TGF-β was purchased from HumanZyme (Chicago, IL). MG132, Cycloheximide, and crystal violet were purchased from Sigma-Aldrich (St. Louis, MO). Nutlin-3 was purchased from Santa Cruz Biotechnology. HRP-conjugated Secondary antibodies were purchased from Jackson ImmunoResearch (West Grove, PA). Fluorescent-conjugated secondary antibodies and fluorescent-conjugated phalloidin were purchased from Thermo Fisher Scientific (Waltham MA).

Ex vivo embryo thorax culture

epicardial migration was assessed using a modified ex vivo culture protocol from Shen et al. (2015). To trace epicardial cells that invaded into the myocardium, Wt1-Cre^ERT;ROSA^YFP/+ mice was used, in which an inducible epicardial-specific Cre activates a ROSA^YFP reporter to label epicardial-derived cells (Soriano, 1999; Srinivas et al., 2001; Zhou et al., 2008). YFP expression was induced in epicardial cells from Wt1-Cre^ERT;ROSA^YFP/+ embryos by injecting the pregnant mother with tamoxifen on E9.5. Embryos were harvested on E12.5, when epicardial invasion initiates (Figure S1D), and the head and abdomen dissected away, exposing the heart to the medium. Embryos were then transfected with control or Prmt1 siRNA for 15 hours using RNAiMax (Invitrogen) in 1:1 DMEM:M199. SiRNA transfection using this method primarily targeted surface epicardium with ~50% efficiency (Figure S1E). Media was then changed to 0.1% FBS, 1:1 DMEM:M199 supplemented with 2 ng/ml bFGF and 10 ng/ml TGF-β and cultured for an additional 48 hr. Embryos were then fixed in 4% PFA overnight, washed in PBS, and cryopreserved in 30% sucrose in PBS overnight. Embryos were embedded in OCT and sectioned at 10 μm. Sections were blocked in 10% horse serum and 0.1% Triton X-100 in PBS for 1 hour. Primary antibodies diluted in 10% horse serum in PBS were applied overnight at 4°C. Secondary antibodies and DAPI diluted in 10% horse serum in PBS were applied for 1 hr at room temperature. The number of YFP positive cells penetrated into the myocardium were quantified in at least 3 images per heart from 3 embryos for each condition.

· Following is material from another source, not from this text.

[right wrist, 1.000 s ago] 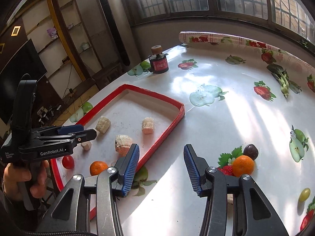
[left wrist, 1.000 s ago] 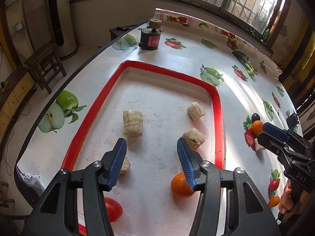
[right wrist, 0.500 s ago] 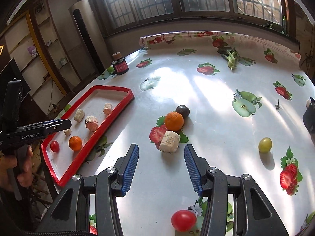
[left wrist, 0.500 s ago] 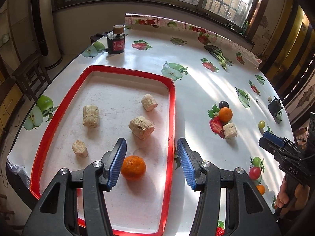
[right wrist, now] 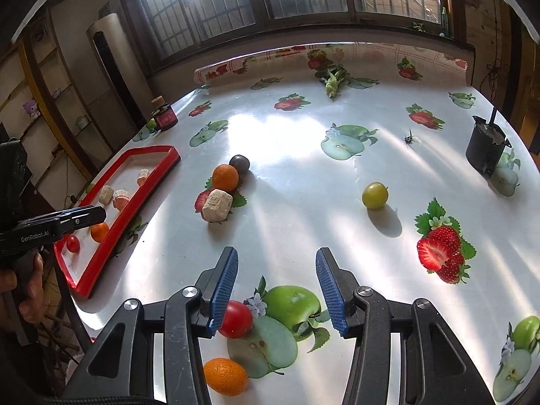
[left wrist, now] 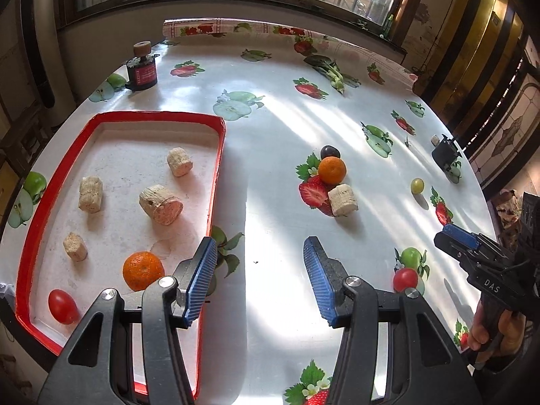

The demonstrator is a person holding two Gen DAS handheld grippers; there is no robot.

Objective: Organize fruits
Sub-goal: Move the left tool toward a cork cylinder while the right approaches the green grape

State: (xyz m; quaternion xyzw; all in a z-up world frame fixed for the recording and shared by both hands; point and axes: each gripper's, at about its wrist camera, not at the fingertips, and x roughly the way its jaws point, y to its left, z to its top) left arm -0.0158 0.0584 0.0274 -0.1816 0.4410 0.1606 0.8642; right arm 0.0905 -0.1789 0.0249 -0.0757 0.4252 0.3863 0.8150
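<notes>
- Left gripper (left wrist: 260, 280) swung off the red tray (left wrist: 221, 155) onto bare table, jaws apart, empty
- Right gripper (right wrist: 275, 290) now over loose red tomato (right wrist: 235, 319), jaws apart, not gripping
- Pickup next, probably

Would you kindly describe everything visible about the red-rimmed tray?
The tray is a shallow rectangle with a bright red raised rim and a pale, speckled floor. It lies flat at the table's left edge. Inside are four beige cork-like pieces, an orange and a red tomato. Neither gripper touches it.
</notes>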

Immunofluorescence staining

Tissue was dissected and washed briefly in ice cold PBS, followed by overnight fixation at 4°C in 4% paraformaldehyde. Next, tissues were washed in ice cold PBS and incubated with 30% sucrose in PBS overnight at 4°C for cryopreservation. Tissue was then embedded in Optimal Cutting Temperature medium (Sakura) and frozen with dry ice. Tissue was then sectioned in a cryostat at −21°C at 10 μm section thickness, and sections were affixed to a positively charged glass slide. Tissue sections were blocked for 1 hour in 10% goat serum in PBS +0.1% Triton X-100. Next, sections were incubated in primary antibodies overnight at 4°C. Antibodies and dilutions used were: PRMT1 (1:100, Cell Signaling Technology Cat# 2449, RRID:AB_2237696), GFP (1:200, Molecular Probes Cat# A-6455, RRID:AB_221570), CD31 (1:50, Santa Cruz Biotechnology Cat# sc-1506-R, RRID:AB_831096), Vimentin (1:100, BD Biosciences Cat# 550513, RRID:AB_393716), NG2 (1:100, Millipore Cat# AB5320, RRID:AB_11213678), Ki67 (1:200, Abcam Cat# ab16667, RRID:AB_302459), pHH3 (1:200, Millipore Cat# 06–570, RRID:AB_310177), α-actinin (1:50, Sigma-Aldrich Cat# A7732, RRID:AB_2221571), Fibronectin (1:200, Sigma-Aldrich Cat# F3648, RRID:AB_476976), a-SMA (1:200, Millipore Cat# 113200, RRID:AB_262054), and Podoplanin (1:200, Thermo Fisher Scientific Cat# 14–5381-85, RRID:AB_1210507). Stained sections were imaged on a Leica DMI 3000B. Images were analyzed using ImageJ (ImageJ, RRID:SCR_003070).

Cell culture and siRNA transfection

MEC1 cells were cultured in Dulbecco’s modified Eagle’s medium (DMEM), supplemented with 10% fetal bovine serum (FBS). For siRNA transfection assays in 6-well plates, MEC1 cells were plated at 0.5 to 2.5 × 10⁵ cells per well and transfected with RNAiMax (Invitrogen). Four to six hours after transfection, cells were transferred to fresh medium containing 10% FBS.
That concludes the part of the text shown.